A provisional diagnosis of upper GI malignancy was made but gastroscopy was normal. The thyroid function tests returned the next day, TSH 0.22, fT4 5.7 and thyroxine was started by an SHO. Later that day the patient collapsed, BP 70/40, pulse 50. The TFT were noted by a registrar who administered IV hydrocortisone. A random serum cortisol returned at 80nmol/l. Over the next 24 hours all his symptoms resolved.

Subsequent results: Testosterone <0.7nmol/l, FSH 1.0mIU/ml LH<0.5mIU/ml, RandomGH 2.1mu/l, Prolactin 246mu/l. MRI showed a mass in the sphenoid sinus with rim enhancement consistent with tumour or abscess. There was no bony erosion and the pituitary gland itself looked normal.

After 2days of hydrocortisone he complained of polyuria >5 litres/day. Serum osmolality 343mosm/kg, urinary osmolality 262mosmol/kg. ddAVP led to rapid resolution of symptoms.

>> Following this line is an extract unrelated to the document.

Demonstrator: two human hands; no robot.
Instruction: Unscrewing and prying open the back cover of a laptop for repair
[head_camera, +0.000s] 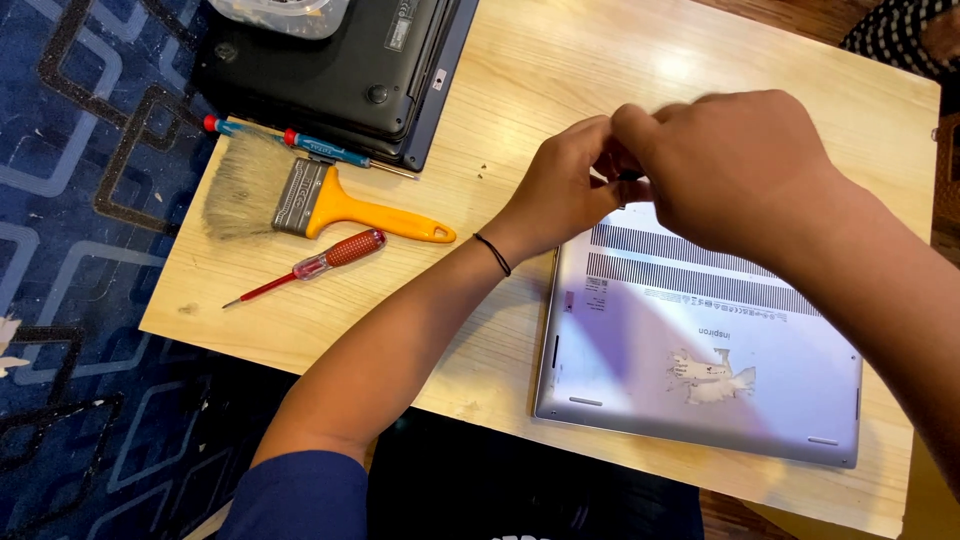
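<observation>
head view: silver laptop (700, 370) lies underside up near the tabletop's (520, 90) right front corner; left hand (565, 185) and right hand (735, 165) meet above its far edge, fingers pinched on something small, unclear what.

Left hand (565, 185) and right hand (730, 165) are meeting above the far edge of a silver laptop (700, 350) lying underside up on a wooden table (520, 70). A brush (310, 198), red screwdriver (315, 265), blue screwdriver (325, 148) and black laptop (340, 70) are lying to the left.
</observation>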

Endoscopic exploration revealed a sphenoid sinus filled with friable brown material that cleared piecemeal on washing. Histology showed the mass to be an aspergilloma with no evidence of tumour. T cell subsets were normal. He required no anti-fungal treatment and was discharged well on ddAVP, thyroxine and hydrocortisone. We postulate that the aspergilloma affected pituitary function by contiguity (inflammatory or vasculitic process) since there has been no evidence of direct invasion into the gland itself.

Follow up MRI showed gradual reduction in size of the aspergilloma. He is currently undergoing reassessment of pituitary function.

This case illustrates a rare cause of hypopituitarism by an aspergilloma in the sphenoid sinus in an immunocompetent individual.